A possibilidade de boicote ganhou destaque após o início do conflito com os Estados Unidos no fim de fevereiro. A embaixada iraniana no México chegou a sugerir que os jogos da seleção fossem disputados em território mexicano, diante da previsão de que os três compromissos na fase de grupos ocorrerão em sedes americanas — dois em Los Angeles e um em Seattle. O presidente da federação, Mehdi Taj, buscou conciliar a postura política com a agenda esportiva: "Vamos boicotar os Estados Unidos, mas não vamos boicotar a Copa do Mundo."

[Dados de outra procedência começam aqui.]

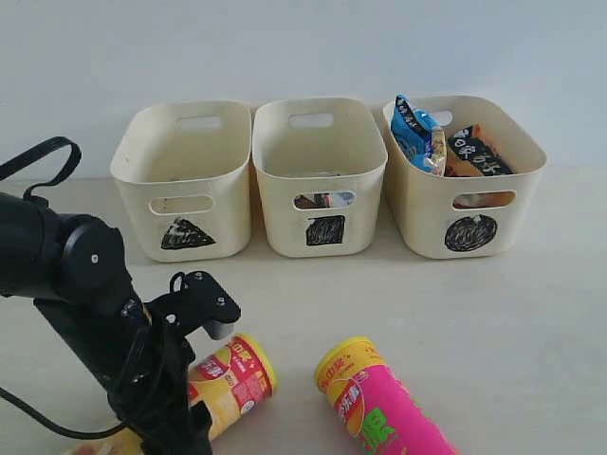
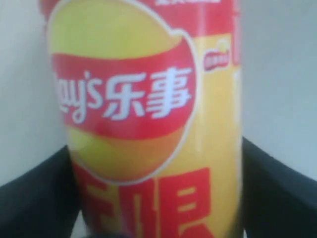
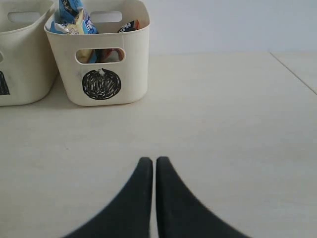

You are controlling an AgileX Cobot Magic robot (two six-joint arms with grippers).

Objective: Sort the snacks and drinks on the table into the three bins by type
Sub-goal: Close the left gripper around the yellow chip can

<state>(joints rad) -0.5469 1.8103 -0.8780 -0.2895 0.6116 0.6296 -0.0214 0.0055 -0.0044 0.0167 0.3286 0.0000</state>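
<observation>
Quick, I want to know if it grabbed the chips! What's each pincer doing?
Left pincer: around the yellow-red crisp tube, but whether it's squeezing it can't be told.
Right pincer: closed, holding nothing.

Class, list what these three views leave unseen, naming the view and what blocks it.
Whether the left claw grips the yellow tube: the arm covers it in the exterior view, and the left wrist view is a blurred close-up.
The square bin contents: exterior view, its wall hides all but a sliver.
The pink tube far end: exterior view, cut by the bottom edge.
The triangle bin floor: exterior view, front wall.
</observation>
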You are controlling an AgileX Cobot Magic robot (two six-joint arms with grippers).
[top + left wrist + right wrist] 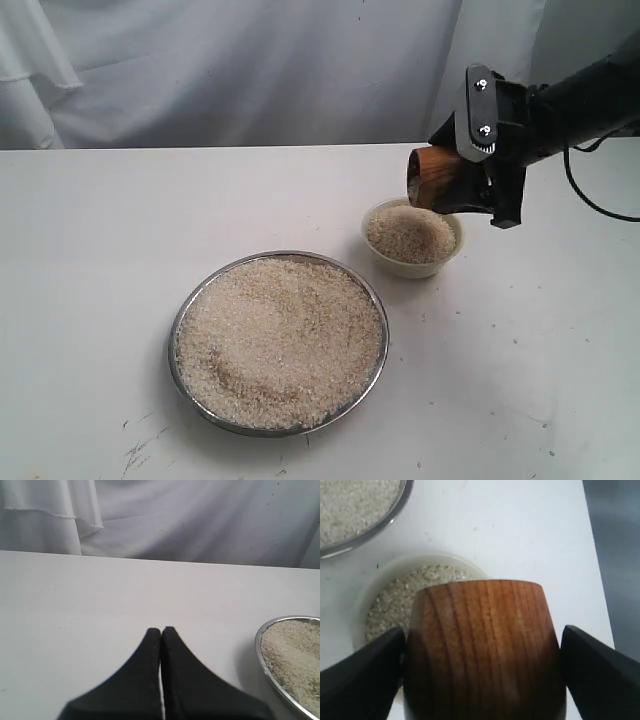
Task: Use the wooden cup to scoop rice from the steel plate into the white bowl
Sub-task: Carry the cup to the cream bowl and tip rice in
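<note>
1. Rice: off-white grains. I see them spread over the steel plate almost to its rim. A second heap fills the white bowl to about its rim.
2. Steel plate: rests on the white table, front and centre in my exterior view. The white bowl stands just beside it, behind and toward the right arm's side, and the two are not touching.
3. Wooden cup: tipped on its side over the bowl's far edge, with its mouth toward the left arm's side. I cannot tell whether it touches the bowl's rim.
4. Right gripper: one black finger presses each side of the cup, clamping it.
5. Left gripper: fingers pressed together with nothing between them, low over bare table, with the plate's rim near.
6. Backdrop: white draped cloth behind the table.
</note>
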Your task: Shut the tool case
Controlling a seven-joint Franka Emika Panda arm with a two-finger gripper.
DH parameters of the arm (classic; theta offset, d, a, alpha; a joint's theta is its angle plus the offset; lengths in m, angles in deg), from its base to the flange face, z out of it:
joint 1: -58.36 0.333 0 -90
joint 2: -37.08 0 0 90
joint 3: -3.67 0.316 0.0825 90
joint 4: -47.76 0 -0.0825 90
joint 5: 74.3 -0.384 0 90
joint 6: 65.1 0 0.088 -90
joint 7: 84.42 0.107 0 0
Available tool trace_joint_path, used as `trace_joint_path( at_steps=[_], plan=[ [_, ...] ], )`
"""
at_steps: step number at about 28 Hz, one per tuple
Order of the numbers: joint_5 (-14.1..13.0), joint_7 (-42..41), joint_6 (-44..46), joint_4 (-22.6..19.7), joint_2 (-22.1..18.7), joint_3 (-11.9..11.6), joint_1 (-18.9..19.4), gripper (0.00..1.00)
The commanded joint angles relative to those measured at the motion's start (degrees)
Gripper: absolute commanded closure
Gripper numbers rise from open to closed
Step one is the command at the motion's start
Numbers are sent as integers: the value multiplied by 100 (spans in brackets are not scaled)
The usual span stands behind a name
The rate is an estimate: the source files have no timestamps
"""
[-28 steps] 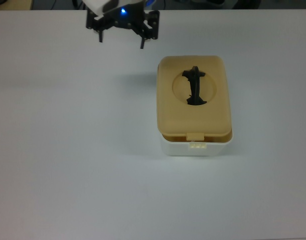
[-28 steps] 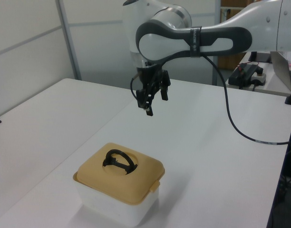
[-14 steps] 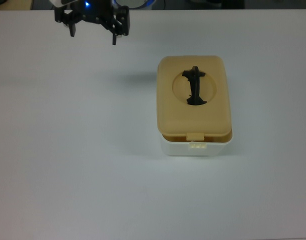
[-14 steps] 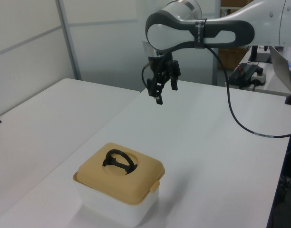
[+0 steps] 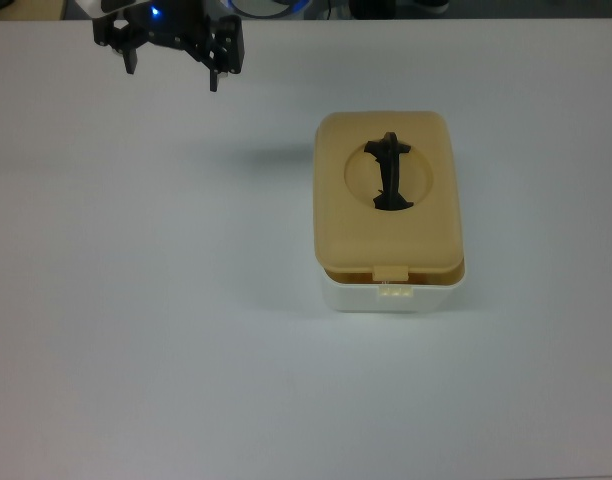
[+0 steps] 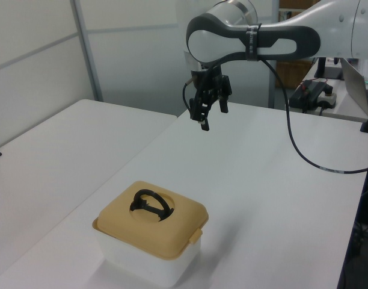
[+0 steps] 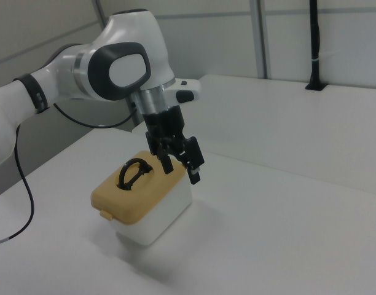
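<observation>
The tool case [image 5: 390, 285] sat on the white counter [image 5: 186, 350], toward the top view's right of centre, its pale tub under a tan lid [image 5: 388, 195] with a black handle [image 5: 389, 172] lying in the lid's round recess. The lid rested flat over the tub, its front tab [image 5: 390, 271] just above the tub's catch; whether that tab had snapped home could not be told. The end effector [image 6: 212, 110] hung in the air well apart from the case, near the top view's upper left, its two fingers spread and holding nothing. By that layout the closing step looked done or nearly so. If the latch was unseated, the next move would call for pressing down on the lid's front edge.
</observation>
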Motion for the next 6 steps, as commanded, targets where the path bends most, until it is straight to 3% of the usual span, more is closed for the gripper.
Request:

Vamos boicotar os Estados Unidos, mas não vamos boicotar a Copa do Mundo. — Mehdi Taj, presidente da federação de futebol do Irã

A própria cúpula do futebol internacional deu sinais de que a seleção iraniana deve ir ao Mundial. A Fifa repetiu que não tem papel para resolver conflitos geopolíticos, posicionamento reafirmado por seu presidente ao comentar a situação. Ainda assim, a decisão expõe uma tensão óbvia: separar futebol e diplomacia será mais difícil do que simplesmente confirmar a logística das partidas.

Além do aspecto simbólico, a manutenção da participação cria desafios práticos para organizadores e seleções — segurança, trânsito de torcedores e eventuais pressões diplomáticas estarão no radar até junho. O Irã estreia em 15 de junho contra a Nova Zelândia, em Los Angeles; enfrenta a Bélgica em 21 de junho, também em Los Angeles; e fecha a fase de grupos contra o Egito em 27 de junho, em Seattle.